WebSockets cost us $1M on our AWS bill
recall.ai249 points by tosh 8 hours ago
249 points by tosh 8 hours ago
Classic story of a startup taking a "good enough" shortcut and then coming back later to optimize.
---
I have a similar story: Where I work, we had a cluster of VMs that were always high CPU and a bit of a problem. We had a lot of fire drills where we'd have to bump up the size of the cluster, abort in-progress operations, or some combination of both.
Because this cluster of VMs was doing batch processing that the founder believed should be CPU intense, everyone just assumed that increasing load came with increasing customer size; and that this was just an annoyance that we could get to after we made one more feature.

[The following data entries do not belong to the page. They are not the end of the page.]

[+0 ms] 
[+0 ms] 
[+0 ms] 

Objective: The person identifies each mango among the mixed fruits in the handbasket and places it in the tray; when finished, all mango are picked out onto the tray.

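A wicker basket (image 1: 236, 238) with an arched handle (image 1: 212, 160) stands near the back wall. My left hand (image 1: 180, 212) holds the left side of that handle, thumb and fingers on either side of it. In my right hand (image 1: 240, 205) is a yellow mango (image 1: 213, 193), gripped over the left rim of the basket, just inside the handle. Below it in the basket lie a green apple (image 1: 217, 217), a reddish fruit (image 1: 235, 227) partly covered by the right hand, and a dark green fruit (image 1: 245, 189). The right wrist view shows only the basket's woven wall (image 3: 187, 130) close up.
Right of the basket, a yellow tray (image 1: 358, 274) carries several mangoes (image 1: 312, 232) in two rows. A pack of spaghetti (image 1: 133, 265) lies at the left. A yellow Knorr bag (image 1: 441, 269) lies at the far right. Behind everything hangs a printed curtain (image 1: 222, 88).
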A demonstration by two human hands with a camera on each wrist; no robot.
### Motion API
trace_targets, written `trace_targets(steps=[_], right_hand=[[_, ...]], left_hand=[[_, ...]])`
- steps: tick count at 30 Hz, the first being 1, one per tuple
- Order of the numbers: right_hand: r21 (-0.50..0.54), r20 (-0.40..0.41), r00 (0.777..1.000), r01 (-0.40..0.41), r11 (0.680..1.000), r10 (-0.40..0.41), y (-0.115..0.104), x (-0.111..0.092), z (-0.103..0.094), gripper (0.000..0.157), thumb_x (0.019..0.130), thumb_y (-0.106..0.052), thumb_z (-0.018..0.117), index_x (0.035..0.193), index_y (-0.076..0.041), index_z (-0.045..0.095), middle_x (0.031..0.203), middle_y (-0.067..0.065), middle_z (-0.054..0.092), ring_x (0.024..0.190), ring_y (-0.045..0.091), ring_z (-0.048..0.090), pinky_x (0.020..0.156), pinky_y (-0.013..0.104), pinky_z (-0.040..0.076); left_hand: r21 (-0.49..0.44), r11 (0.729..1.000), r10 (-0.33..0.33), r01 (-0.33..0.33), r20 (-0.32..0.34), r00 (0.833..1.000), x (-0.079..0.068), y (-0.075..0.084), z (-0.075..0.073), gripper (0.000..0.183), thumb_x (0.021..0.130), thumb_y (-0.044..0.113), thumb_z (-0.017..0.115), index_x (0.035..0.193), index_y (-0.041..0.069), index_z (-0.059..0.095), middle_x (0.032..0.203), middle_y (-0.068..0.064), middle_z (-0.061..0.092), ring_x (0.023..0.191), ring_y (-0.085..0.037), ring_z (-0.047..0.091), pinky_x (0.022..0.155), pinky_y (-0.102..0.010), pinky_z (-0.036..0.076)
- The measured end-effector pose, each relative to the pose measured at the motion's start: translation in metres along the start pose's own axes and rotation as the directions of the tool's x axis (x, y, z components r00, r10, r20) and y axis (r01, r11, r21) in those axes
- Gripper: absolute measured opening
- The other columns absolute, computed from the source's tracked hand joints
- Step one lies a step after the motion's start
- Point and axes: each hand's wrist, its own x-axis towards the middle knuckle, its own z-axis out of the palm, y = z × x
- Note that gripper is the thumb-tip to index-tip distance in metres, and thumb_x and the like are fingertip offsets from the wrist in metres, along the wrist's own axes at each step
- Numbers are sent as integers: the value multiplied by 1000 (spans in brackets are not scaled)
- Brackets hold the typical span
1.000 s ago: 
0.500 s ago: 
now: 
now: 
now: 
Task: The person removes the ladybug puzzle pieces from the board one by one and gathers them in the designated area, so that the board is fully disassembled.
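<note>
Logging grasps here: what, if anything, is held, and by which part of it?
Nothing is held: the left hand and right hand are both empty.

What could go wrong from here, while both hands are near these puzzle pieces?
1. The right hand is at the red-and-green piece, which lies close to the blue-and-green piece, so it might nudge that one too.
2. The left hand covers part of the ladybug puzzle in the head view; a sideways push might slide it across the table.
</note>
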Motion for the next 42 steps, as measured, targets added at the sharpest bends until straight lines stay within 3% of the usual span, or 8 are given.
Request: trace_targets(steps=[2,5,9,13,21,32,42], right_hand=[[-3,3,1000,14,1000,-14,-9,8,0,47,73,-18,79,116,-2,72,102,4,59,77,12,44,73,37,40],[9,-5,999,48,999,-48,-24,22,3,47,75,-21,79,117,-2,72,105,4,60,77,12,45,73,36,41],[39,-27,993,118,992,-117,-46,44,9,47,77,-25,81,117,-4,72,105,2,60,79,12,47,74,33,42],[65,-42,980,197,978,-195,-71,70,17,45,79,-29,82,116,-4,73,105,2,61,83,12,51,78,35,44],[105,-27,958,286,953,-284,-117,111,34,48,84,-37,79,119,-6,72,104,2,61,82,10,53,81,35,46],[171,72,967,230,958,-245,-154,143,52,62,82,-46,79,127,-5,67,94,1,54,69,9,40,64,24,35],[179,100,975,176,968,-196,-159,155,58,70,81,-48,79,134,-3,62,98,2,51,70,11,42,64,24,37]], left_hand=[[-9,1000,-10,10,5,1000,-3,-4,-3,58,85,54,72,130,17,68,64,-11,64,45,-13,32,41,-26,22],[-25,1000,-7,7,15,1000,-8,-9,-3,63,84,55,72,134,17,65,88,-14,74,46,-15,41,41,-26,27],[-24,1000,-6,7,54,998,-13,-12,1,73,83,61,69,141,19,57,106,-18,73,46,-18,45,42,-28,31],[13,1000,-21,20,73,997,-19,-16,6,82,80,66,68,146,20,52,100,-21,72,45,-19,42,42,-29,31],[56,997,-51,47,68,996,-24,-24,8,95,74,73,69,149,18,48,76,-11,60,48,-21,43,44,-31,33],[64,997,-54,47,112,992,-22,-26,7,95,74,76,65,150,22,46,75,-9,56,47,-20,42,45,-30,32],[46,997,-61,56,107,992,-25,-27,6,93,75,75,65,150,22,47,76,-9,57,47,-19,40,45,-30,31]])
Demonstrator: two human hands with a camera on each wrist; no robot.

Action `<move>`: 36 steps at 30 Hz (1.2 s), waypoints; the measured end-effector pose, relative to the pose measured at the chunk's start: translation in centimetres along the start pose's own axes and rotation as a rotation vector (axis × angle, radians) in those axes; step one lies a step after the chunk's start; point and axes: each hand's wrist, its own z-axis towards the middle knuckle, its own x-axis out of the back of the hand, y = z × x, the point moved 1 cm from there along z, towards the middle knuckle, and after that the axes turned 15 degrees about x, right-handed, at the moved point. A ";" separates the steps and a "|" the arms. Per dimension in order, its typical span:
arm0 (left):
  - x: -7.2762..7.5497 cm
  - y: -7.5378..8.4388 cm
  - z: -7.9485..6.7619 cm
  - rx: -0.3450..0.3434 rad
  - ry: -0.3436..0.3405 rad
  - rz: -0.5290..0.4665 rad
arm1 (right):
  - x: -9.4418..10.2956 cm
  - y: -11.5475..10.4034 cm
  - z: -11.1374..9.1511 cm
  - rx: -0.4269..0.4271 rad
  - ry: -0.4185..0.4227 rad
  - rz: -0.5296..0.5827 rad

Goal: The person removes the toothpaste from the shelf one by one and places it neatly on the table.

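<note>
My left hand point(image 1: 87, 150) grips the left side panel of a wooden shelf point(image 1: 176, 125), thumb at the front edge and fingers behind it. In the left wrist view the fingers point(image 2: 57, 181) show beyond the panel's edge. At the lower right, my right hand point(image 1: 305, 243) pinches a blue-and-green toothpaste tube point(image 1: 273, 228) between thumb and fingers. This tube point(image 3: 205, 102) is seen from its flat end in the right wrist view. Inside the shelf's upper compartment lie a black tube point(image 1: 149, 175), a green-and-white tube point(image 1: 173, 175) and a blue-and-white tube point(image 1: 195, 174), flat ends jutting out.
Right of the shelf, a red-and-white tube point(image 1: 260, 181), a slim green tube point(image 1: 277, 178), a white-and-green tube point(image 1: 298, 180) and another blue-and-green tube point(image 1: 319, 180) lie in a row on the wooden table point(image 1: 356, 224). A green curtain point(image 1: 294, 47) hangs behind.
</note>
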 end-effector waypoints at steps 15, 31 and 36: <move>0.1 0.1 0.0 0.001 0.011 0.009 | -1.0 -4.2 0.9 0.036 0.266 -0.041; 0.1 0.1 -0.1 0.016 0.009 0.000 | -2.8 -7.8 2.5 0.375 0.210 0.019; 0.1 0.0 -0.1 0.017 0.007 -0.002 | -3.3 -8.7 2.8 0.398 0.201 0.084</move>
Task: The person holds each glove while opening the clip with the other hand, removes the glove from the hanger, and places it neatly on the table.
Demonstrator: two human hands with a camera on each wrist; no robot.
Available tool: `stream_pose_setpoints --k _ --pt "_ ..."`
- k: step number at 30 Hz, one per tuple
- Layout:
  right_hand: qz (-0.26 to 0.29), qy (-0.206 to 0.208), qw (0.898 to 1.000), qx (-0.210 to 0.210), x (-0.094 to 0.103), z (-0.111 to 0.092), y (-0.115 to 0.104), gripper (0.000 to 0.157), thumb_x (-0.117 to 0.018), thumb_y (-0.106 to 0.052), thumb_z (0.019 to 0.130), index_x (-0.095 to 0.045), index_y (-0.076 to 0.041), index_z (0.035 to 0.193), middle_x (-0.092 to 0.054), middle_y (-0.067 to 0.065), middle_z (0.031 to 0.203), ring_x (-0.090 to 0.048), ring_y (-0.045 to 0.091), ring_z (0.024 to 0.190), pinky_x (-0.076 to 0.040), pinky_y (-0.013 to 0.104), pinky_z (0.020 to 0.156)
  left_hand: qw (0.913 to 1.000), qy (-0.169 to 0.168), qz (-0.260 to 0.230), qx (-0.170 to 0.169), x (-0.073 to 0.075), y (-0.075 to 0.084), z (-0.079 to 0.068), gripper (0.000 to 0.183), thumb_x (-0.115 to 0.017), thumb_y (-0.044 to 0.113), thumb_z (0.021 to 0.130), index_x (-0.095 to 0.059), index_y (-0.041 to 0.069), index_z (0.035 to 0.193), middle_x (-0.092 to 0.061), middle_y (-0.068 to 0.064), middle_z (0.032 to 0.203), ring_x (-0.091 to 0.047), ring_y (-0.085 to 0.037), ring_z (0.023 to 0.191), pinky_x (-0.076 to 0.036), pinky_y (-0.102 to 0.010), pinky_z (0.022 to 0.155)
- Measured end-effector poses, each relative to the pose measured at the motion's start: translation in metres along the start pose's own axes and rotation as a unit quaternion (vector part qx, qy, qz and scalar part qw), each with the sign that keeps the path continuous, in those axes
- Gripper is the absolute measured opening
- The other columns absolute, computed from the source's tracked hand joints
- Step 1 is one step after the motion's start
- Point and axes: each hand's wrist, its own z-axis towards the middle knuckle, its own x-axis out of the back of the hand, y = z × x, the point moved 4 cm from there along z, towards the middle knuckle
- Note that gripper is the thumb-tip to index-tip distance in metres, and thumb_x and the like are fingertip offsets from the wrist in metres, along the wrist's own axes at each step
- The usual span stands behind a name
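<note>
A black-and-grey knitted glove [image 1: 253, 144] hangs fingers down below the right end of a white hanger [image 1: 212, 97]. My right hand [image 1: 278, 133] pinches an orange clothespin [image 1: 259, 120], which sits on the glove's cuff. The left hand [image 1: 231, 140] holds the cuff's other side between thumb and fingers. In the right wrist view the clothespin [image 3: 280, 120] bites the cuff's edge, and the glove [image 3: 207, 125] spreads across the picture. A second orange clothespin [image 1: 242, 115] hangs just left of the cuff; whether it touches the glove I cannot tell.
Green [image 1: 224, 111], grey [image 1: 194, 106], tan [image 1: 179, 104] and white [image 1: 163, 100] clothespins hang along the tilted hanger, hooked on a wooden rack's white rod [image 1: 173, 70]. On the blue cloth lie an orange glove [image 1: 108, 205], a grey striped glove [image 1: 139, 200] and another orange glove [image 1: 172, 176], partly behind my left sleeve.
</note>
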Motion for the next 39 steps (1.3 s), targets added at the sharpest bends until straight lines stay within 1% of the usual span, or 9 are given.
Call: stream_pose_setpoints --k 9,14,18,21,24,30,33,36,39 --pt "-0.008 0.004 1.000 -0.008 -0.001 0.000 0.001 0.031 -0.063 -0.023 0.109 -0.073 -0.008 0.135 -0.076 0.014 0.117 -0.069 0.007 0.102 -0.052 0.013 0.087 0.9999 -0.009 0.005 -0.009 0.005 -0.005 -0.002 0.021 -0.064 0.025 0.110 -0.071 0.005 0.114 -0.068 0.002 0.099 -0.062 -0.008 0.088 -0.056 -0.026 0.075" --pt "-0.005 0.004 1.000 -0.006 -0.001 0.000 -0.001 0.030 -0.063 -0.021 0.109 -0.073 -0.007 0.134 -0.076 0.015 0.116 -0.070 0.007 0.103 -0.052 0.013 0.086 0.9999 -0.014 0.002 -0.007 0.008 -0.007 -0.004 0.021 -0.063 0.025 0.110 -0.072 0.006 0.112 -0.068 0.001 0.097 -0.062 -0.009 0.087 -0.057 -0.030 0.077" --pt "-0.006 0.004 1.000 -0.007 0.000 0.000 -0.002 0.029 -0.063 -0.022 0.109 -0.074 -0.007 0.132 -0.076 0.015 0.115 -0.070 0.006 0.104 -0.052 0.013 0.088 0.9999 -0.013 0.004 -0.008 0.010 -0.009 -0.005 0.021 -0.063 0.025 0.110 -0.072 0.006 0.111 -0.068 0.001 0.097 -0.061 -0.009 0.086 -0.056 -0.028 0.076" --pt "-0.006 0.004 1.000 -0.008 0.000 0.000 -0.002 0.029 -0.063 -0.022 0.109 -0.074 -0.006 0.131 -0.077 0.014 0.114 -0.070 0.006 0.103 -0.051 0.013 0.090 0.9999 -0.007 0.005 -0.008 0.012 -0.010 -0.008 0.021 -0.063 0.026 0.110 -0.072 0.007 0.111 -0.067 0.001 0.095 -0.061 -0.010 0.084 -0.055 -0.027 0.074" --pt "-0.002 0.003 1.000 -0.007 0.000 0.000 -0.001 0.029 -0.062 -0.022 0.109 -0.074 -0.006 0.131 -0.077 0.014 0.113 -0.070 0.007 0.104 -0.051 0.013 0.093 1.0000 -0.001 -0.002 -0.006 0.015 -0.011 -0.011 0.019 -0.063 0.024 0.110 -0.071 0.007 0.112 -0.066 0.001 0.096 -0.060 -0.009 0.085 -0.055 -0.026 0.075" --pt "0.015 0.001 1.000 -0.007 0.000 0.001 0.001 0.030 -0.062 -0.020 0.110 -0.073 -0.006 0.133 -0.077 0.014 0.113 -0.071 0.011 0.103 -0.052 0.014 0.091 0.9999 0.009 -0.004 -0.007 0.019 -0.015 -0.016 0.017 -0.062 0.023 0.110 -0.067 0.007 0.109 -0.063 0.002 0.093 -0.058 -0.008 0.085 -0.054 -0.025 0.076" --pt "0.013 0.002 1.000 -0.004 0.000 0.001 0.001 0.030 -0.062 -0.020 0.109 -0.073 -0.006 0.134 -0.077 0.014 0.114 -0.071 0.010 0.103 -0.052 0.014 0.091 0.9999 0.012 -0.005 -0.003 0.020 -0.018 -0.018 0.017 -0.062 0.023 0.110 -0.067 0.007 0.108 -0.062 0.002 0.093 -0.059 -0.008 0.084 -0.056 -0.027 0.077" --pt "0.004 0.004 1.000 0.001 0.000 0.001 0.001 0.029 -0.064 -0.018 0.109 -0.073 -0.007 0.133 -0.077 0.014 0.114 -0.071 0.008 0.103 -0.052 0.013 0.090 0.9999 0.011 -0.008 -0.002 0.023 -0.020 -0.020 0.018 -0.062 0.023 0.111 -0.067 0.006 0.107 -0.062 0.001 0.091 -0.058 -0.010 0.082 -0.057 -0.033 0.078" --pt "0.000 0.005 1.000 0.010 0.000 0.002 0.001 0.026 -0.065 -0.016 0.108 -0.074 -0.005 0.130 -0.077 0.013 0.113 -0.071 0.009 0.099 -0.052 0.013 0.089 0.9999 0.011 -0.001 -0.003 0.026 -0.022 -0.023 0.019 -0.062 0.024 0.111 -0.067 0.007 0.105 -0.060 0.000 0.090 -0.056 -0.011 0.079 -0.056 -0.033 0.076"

But, at one point the bean counters pointed out that we spent disproportionately more on cloud than a normal business did. After one round of combining different VM clusters (that really didn't need to be separate servers), I decided that I could take some time to hook up this very CPU intense cluster up to a profiler.
I thought I was going to be in for a 1-2 week project and would follow a few worms. Instead, the CPU load was because we were constantly loading an entire table, that we never deleted from, into the application's process. The table had transient data that should only last a few hours at most.
I quickly deleted almost a decade's worth of obsolete data from the table. After about 15 minutes, CPU usage for this cluster dropped to almost nothing. The next day we made the VM cluster a fraction of its size, and in the next release, we got rid of the cluster and merged the functionality into another cluster.
I also made a pull request that introduced a simple filter to the query to only load 3 days of data; and then introduced a background operation to clean out the table periodically.
As much as you can say (perhaps not hard numbers, but as a percentage), what was the savings to the bottom line / cloud costs?
Probably ~5% of cloud costs. Combined with the prior round of optimizations, it was substantial.
I was really disappointed when my wife couldn't get the night off from work when the company took everyone out to a fancy steak house.
So you saved the company $10k a month and got a $200 meal in gratitude? Awesome.
I'm not sure how they feel, but when it happens to me, it's not a big deal because it's my job to do things like that. If I fuck up and cost them $10k/month I'm certainly not going to offer to reimburse them.
They're more pissed about the 1.2M they spent than about the 10k a month they saved.
What should they have gotten?
They are in theory owed nothing more than their salary but it can be very good for moral to reward that type of thing (assuming they are not introducing a perverse incentive)
> So you saved the company $10k a month and got a $200 meal in gratitude? Awesome.
You seem to be assuming that a $200 meal was the only compensation the person received, and they weren't just getting a nice meal as a little something extra on top of getting paid for doing their job competently and efficiently.
But that's the kind of deal I make when I take a job: I do the work (pretty well most of the time), and I get paid. If I stop doing the work, I stop getting paid. If they stop paying, I stop doing the work. (And bonus, literally, if I get a perk once in a while like a free steak dinner that I wasn't expecting)
It doesn't have to be more complicated than that.
Yeah? Well, proper rewards make those savings and optimizations more common. Otherwise most people will do the work needed just to have work tomorrow.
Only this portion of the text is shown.